Three coral skeleton fragments of P. damicornis each from the control and seep sites in Upa Upasina were analysed by HRPXRD. All HRPXRD patterns were well indexed as aragonite and no additional diffraction peaks were detected. Then, they were refined using the Rietveld method ³² and lattice parameters and strain (Supplementary Table S6), and microstructural data ³³, crystallite size, and microstrain (Supplementary Table S7), were calculated. No significant differences were found between the control and seep site. To test the influence of the OM on the mineral strain, ex-situ heat treatment prior the HRPXRD measurements were performed. The heat treatment removes the OM effects on the strain ³⁴. The data showed that the OM induced a positive strain on a- and c-axis and a negative one on the b-axis, but no significant differences were found between the control and seep site (Supplementary Table S6). We also measured crystallite size after the thermal annealing together with the transition to calcite (Supplementary Tables S6 and S7). These latter parameters did not show any significant difference between the control and seep sites.

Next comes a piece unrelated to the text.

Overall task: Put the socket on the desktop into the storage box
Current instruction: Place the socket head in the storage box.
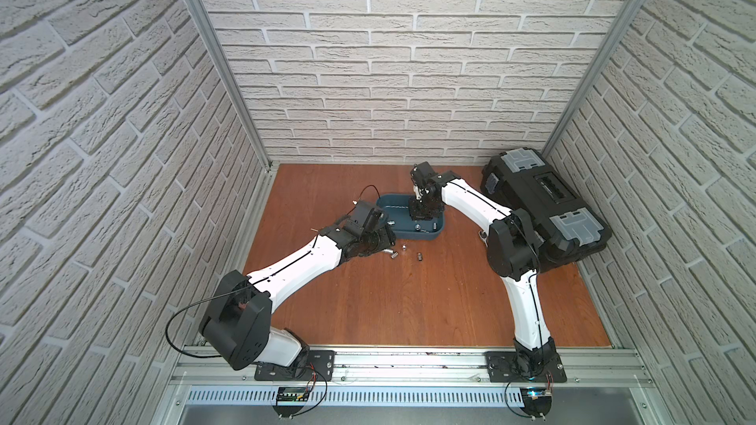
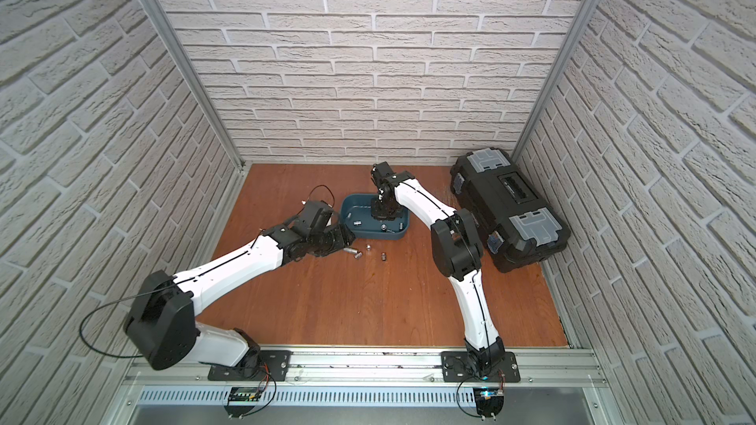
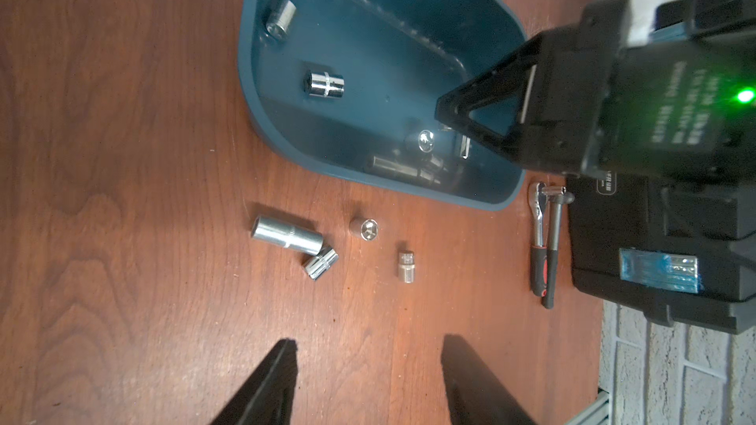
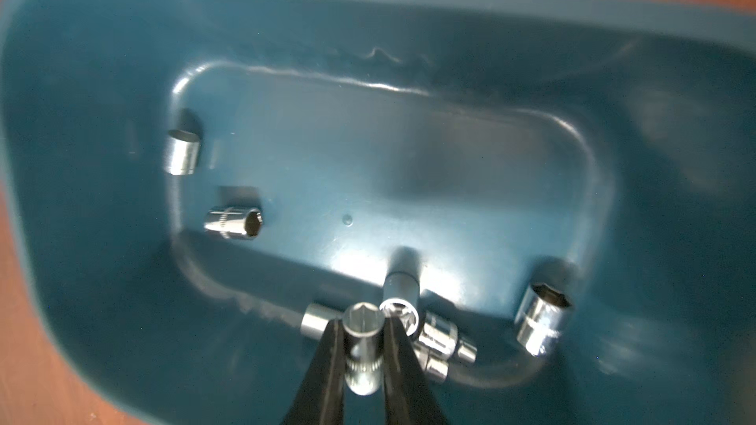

3.3. Relations between variations of skeletal parameters and environmental variables

The DISTLM analysis exploring possible sources of variation in skeletal parameters of the single species related to the environmental parameters confirmed that P. damicornis was the species in which the environmental variables showed the strongest influence on skeletal parameters, as indicated by the higher proportion of variance explained, compared to the other two species (Supplementary Fig. S3). Massive Porites was excluded from the analysis since no significant changes in any of the measured skeletal parameters were observed (Supplementary Fig. S3). The carbonate chemistry parameters explained almost all significant variations of skeletal parameters between locations and sites (p < 0.05; Table 2; Supplementary Fig. S3). In P. damicornis, also salinity contributed to explain some of the variance (Supplementary Fig. S3). For this species, the in-detail BEST BIO/ENV analyses on the multi-scale skeletal parameters (Supplementary Table S8) showed that Ω_AR and, in general, carbonate chemistry parameters, significantly correlated with most skeletal parameters. Moreover, salinity significantly correlated with changes in macro-scale pore volume fraction and intraskeletal water content, while temperature correlated with changes in intraskeletal OM content (p < 0.05; Supplementary Table S8).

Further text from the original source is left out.